For this exercise, return all the data word for word, with images left out.
====== Data shown ======
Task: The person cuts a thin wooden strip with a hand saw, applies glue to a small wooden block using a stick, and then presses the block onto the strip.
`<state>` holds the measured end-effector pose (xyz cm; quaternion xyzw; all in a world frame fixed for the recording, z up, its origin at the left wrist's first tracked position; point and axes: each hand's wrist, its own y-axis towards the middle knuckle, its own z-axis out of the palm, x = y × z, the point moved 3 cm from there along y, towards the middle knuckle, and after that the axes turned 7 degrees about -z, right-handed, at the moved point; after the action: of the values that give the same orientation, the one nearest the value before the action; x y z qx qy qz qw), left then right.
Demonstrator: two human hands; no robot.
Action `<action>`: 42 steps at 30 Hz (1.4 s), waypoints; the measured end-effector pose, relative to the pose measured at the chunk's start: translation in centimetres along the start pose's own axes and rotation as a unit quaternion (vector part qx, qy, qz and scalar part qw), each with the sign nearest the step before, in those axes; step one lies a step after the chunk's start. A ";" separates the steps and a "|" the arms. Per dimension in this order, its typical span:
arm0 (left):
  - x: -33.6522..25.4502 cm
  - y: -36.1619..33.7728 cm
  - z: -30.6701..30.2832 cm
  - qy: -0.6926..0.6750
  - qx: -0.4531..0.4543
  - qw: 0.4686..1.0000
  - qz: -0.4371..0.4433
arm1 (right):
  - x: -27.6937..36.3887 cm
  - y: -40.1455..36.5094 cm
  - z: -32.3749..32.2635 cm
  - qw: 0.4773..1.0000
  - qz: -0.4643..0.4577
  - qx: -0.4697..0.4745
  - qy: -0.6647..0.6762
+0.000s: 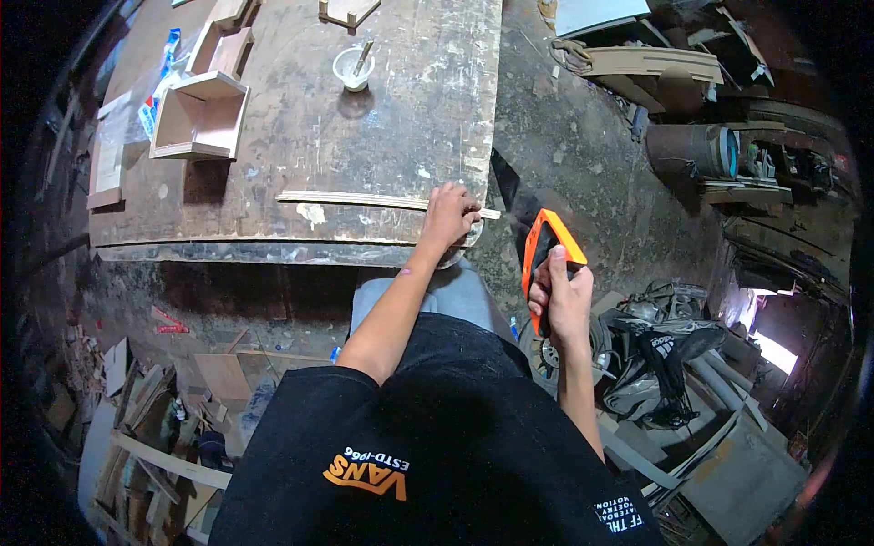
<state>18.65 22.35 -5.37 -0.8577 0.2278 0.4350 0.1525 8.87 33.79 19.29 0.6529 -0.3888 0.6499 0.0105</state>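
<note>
My left hand (448,217) lies over the right end of thin pale wooden strips (350,197), with its fingers curled around them. The strips lie flat along the near edge of the worktable (273,223), and their tip pokes out past my fingers at the table's right corner. In my right hand (563,293) is a handsaw (563,238), its orange handle gripped with the thumb along it. The dark blade points up and away, just right of the table's side, near the strips' end.
Open wooden boxes (202,118) stand at the table's left, beside plastic packaging (164,86). A white cup (353,69) with a stick in it sits farther back. Wood scraps (150,409) lie on the floor at left, and a motorbike (651,355) is close by on the right.
</note>
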 end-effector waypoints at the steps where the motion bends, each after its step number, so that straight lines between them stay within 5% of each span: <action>1: 0.0 0.0 -0.1 0.001 -0.003 1.000 0.002 | -0.2 -0.1 0.2 1.000 0.009 0.001 0.004; 27: -0.6 -0.2 -0.2 0.012 -0.029 0.999 -0.014 | 0.0 0.7 3.3 0.995 0.017 0.012 -0.097; 35: 0.2 0.1 0.6 -0.004 -0.015 1.000 -0.006 | 1.1 0.3 4.5 0.984 0.151 0.044 0.085; 39: 0.5 0.3 0.9 -0.016 -0.008 1.000 0.000 | 1.3 0.9 2.7 0.985 0.129 0.034 0.107; 42: 0.2 0.3 1.0 0.006 -0.014 1.000 -0.023 | 0.4 0.3 1.7 0.996 0.073 0.025 -0.040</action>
<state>17.95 22.45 -6.12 -0.8673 0.2026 0.4296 0.1491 10.04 32.50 19.27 0.6485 -0.4194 0.6315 -0.0692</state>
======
• _Result of this exercise_
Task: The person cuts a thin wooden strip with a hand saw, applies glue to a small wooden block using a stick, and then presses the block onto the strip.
`<state>` holds the measured end-effector pose (xyz cm; quaternion xyzw; all in a world frame fixed for the recording, z up, its origin at the left wrist's first tracked position; point and axes: each hand's wrist, its own y-axis towards the middle knuckle, its own z-axis out of the palm, x = y × z, the point moved 3 cm from there along y, towards the middle knuckle, and after that the axes turned 7 degrees about -z, right-handed, at the moved point; after the action: of the values that give the same orientation, the one nearest the value before the action; x y z qx qy qz qw), left then right.
Demonstrator: two human hands; no robot.
Action `<action>`: 42 steps at 30 Hz (1.4 s), waypoints; the measured end-effector pose, relative to the pose measured at the chunk's start: translation in centimetres along the start pose's own axes and rotation as a unit quaternion (vector part qx, qy, qz and scalar part qw), each with the sign nearest the step before, in those axes; step one lies a step after the chunk's start. A ";" separates the steps and a "|" the arms. Per dimension in this order, its typical span:
arm0 (left):
  - x: -33.6522..25.4502 cm
  - y: -36.1619..33.7728 cm
  - z: -30.6701..30.2832 cm
  - qy: -0.6926..0.6750
  - qx: -0.4531..0.4543
  - qw: 0.4686..1.0000
  - qz: -0.4371..0.4433
arm1 (right):
  - x: -27.6937..36.3887 cm
  - y: -40.1455..36.5094 cm
  - z: -32.3749..32.2635 cm
  - qw: 0.4773..1.0000
  - qz: -0.4643..0.4577
  - qx: -0.4697..0.4745
  - qy: -0.6647..0.6762
+0.000s: 
<state>18.65 22.35 -5.37 -0.8577 0.2278 0.4350 0.1525 8.87 33.79 19.29 0.6529 -0.3888 0.6499 0.0105</state>
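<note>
My left hand (448,217) lies over the right end of thin pale wooden strips (350,197), with its fingers curled around them. The strips lie flat along the near edge of the worktable (273,223), and their tip pokes out past my fingers at the table's right corner. In my right hand (563,293) is a handsaw (563,238), its orange handle gripped with the thumb along it. The dark blade points up and away, just right of the table's side, near the strips' end.
Open wooden boxes (202,118) stand at the table's left, beside plastic packaging (164,86). A white cup (353,69) with a stick in it sits farther back. Wood scraps (150,409) lie on the floor at left, and a motorbike (651,355) is close by on the right.
</note>
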 end-effector waypoints at the steps where the motion bends, each after its step number, so that straight lines between them stay within 5% of each span: <action>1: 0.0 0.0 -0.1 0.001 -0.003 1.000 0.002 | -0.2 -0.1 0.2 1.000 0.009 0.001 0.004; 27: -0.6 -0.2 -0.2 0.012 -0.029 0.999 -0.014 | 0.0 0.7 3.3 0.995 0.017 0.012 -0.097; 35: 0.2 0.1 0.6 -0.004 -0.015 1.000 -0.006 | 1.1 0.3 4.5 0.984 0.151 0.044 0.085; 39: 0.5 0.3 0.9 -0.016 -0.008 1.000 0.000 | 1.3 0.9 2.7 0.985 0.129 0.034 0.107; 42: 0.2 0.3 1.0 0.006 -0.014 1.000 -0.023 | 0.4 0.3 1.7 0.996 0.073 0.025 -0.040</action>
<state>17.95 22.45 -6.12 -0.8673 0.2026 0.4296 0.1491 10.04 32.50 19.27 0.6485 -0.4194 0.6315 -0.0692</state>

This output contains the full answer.